Using the data that follows, give the number of lines in which the word "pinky" occurs. Write only the number.

**Collected data:**
***

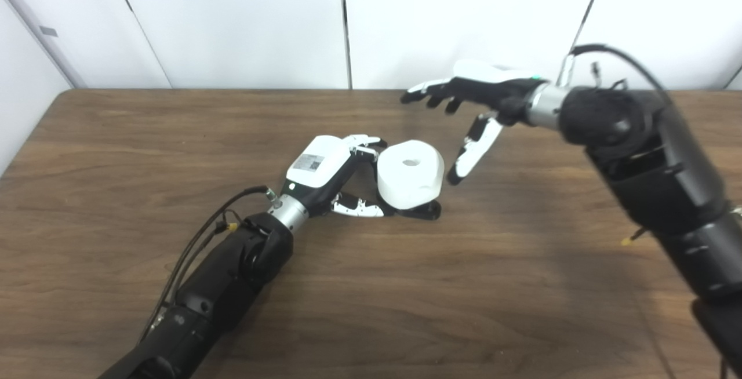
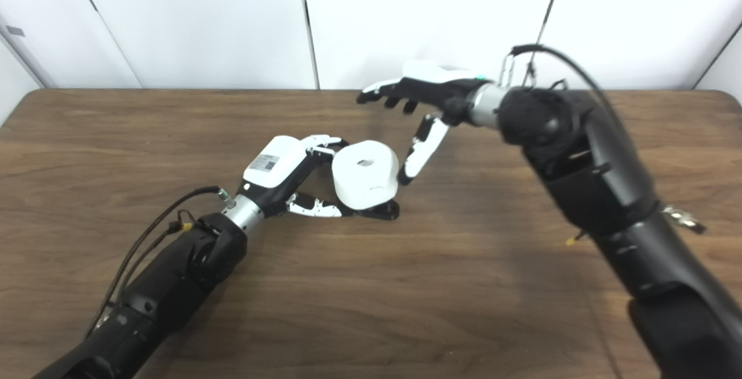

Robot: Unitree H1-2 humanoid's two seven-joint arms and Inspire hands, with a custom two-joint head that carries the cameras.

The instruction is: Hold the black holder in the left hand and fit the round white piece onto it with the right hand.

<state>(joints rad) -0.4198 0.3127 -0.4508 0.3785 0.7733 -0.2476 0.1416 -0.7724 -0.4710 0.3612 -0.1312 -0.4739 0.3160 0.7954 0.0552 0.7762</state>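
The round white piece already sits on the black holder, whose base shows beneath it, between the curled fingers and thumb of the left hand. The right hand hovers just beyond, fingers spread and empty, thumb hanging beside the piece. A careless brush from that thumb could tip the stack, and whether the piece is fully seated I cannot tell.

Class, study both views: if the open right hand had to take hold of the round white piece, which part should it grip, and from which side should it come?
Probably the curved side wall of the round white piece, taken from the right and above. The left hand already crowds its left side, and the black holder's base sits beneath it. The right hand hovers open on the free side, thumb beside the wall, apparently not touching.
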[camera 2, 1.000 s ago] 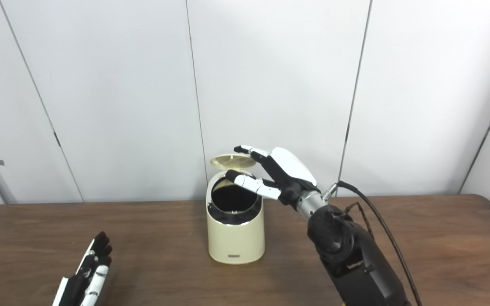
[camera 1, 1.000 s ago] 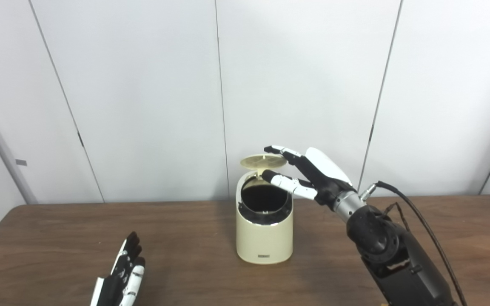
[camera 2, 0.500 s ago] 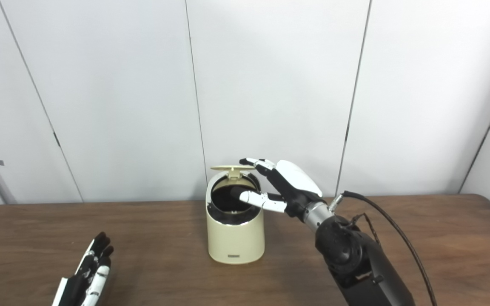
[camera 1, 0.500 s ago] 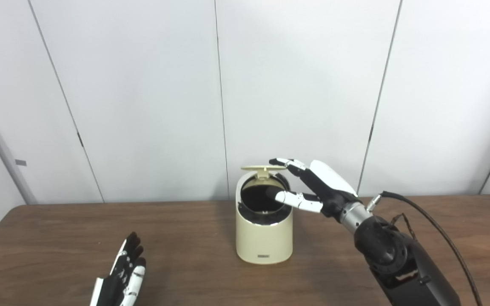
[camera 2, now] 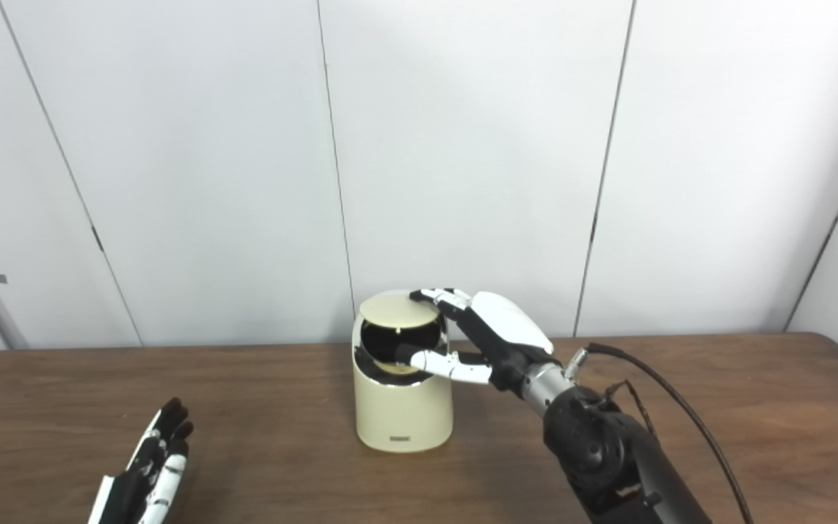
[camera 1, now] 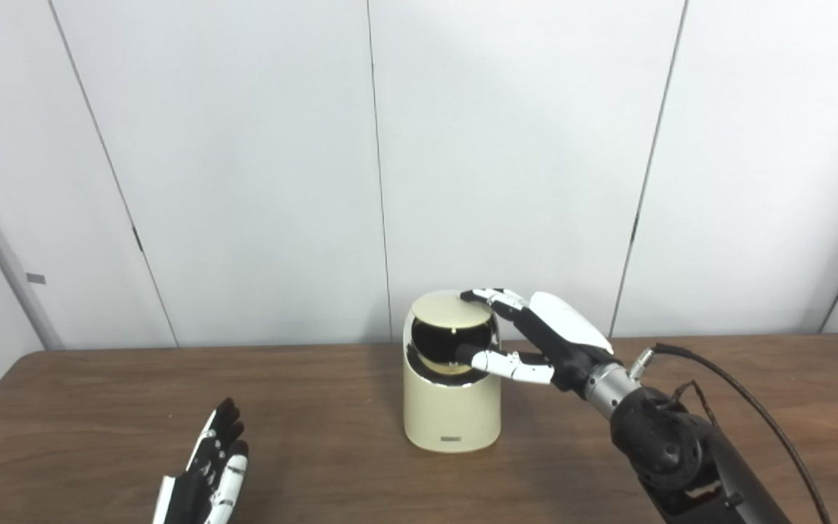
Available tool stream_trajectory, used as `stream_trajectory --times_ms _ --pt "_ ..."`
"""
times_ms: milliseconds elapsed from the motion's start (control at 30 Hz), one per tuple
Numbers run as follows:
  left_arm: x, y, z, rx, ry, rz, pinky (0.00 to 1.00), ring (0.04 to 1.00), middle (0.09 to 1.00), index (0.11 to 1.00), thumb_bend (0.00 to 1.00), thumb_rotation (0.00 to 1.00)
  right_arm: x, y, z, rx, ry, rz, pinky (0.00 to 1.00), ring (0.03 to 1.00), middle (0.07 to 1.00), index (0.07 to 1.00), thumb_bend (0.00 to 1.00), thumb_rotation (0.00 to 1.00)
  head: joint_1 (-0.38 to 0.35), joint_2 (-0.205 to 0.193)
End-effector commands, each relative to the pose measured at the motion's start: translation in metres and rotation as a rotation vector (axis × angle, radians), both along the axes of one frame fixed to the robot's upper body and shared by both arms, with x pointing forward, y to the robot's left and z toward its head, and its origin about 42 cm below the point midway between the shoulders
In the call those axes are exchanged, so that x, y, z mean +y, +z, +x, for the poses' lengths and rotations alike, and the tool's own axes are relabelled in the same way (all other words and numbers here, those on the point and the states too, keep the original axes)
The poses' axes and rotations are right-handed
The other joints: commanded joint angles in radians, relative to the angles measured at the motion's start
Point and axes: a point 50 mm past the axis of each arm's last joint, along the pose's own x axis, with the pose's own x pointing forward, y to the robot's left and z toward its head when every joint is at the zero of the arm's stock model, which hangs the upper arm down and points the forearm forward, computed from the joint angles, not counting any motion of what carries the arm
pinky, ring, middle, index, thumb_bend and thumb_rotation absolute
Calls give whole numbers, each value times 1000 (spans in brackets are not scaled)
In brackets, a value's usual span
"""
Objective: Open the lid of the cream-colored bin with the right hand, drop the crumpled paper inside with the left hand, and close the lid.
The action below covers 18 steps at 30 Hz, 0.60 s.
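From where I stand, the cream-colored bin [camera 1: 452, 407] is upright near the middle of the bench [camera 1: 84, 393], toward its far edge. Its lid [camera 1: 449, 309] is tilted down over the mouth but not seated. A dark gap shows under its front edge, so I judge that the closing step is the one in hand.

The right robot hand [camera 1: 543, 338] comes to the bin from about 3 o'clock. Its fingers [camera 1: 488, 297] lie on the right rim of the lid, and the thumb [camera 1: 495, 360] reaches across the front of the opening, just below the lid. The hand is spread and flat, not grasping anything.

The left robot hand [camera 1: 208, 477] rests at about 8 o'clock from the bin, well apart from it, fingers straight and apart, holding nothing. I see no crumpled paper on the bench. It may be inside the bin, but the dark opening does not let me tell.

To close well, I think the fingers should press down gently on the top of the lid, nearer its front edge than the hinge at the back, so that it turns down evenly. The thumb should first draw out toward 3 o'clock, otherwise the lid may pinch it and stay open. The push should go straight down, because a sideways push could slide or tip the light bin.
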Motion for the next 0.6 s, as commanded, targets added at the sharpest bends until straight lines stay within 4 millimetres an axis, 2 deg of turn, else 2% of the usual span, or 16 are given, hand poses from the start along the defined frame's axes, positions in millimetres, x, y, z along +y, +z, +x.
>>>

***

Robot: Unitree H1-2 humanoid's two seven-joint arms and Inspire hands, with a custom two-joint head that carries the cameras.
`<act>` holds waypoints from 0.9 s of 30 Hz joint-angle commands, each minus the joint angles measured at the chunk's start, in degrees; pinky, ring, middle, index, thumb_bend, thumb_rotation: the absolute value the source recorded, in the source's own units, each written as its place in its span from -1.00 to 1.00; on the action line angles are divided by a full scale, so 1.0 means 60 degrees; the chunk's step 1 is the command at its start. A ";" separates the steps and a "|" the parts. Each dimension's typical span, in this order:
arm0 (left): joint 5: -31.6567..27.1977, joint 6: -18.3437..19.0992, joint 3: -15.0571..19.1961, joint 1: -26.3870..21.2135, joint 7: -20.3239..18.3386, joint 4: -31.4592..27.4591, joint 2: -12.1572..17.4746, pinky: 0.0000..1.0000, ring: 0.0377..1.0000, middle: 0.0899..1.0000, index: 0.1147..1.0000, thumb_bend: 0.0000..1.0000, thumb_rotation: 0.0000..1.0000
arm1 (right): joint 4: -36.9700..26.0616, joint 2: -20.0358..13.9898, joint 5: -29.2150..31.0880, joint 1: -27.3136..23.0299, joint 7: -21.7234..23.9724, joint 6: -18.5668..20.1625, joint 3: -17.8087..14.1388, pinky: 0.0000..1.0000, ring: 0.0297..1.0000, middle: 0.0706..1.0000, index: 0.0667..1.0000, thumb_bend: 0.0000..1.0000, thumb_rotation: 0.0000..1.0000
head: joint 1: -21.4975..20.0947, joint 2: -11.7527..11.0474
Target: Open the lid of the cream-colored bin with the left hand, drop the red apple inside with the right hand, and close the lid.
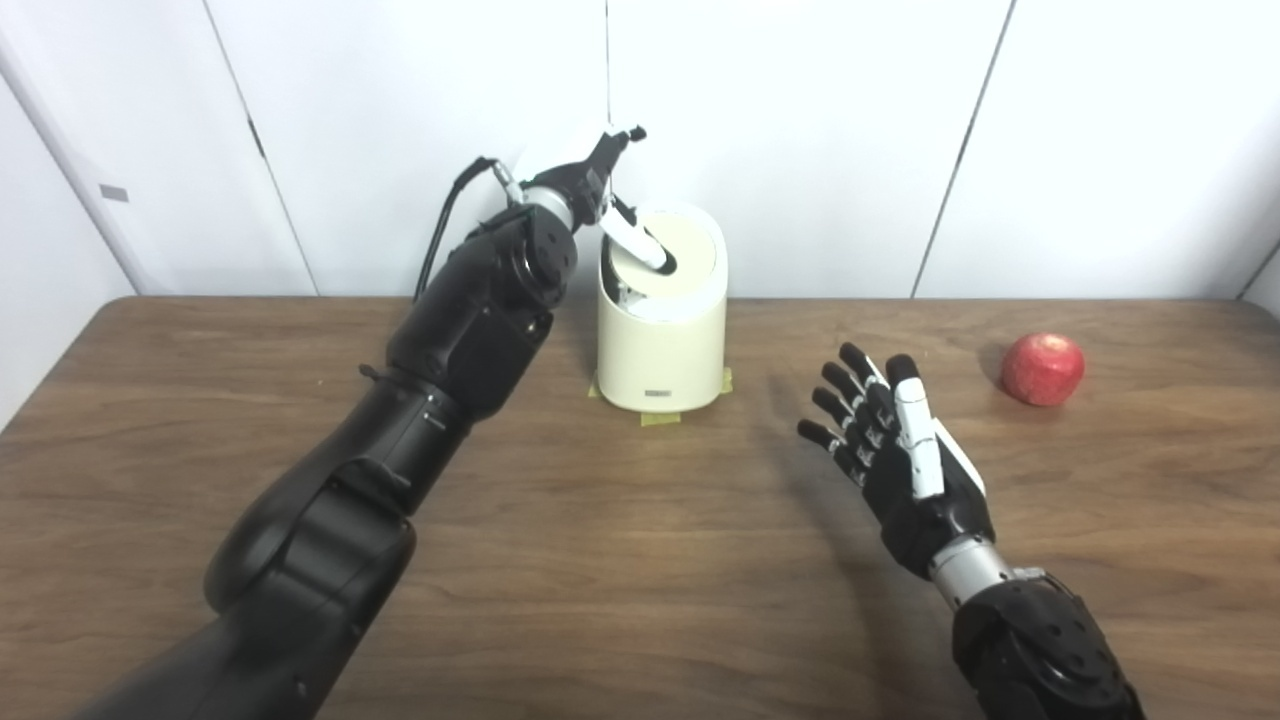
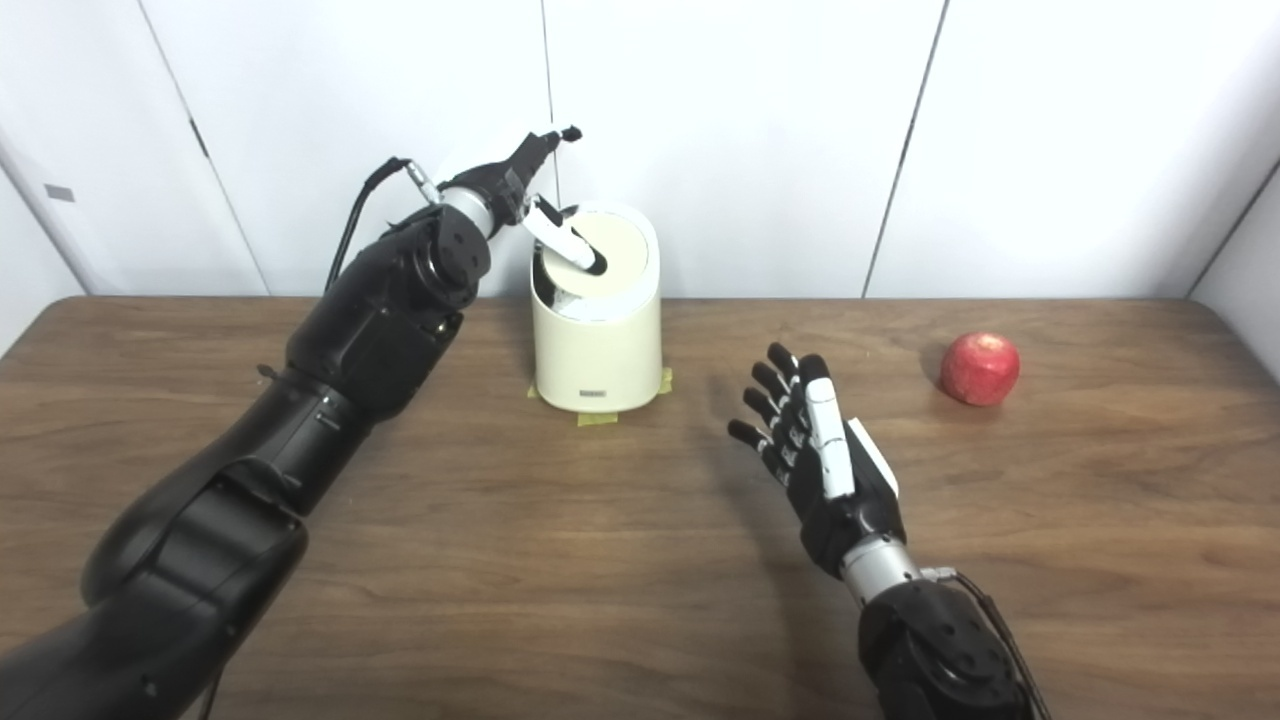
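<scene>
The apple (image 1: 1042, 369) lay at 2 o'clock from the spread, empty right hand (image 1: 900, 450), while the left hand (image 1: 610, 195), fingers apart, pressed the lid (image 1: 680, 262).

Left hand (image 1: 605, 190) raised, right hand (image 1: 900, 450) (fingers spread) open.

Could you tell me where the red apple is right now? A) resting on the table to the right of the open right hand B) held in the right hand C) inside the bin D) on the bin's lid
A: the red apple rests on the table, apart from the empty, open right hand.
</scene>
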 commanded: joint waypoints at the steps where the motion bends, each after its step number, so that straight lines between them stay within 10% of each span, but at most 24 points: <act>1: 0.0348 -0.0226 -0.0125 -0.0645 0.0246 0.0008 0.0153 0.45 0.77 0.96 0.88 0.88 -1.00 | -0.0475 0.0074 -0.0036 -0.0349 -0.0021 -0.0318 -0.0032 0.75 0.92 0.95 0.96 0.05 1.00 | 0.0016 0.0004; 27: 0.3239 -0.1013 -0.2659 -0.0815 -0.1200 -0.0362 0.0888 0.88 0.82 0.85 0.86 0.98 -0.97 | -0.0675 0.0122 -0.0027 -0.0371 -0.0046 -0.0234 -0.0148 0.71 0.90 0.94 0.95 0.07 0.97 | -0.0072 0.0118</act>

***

**Response to the exercise:**
6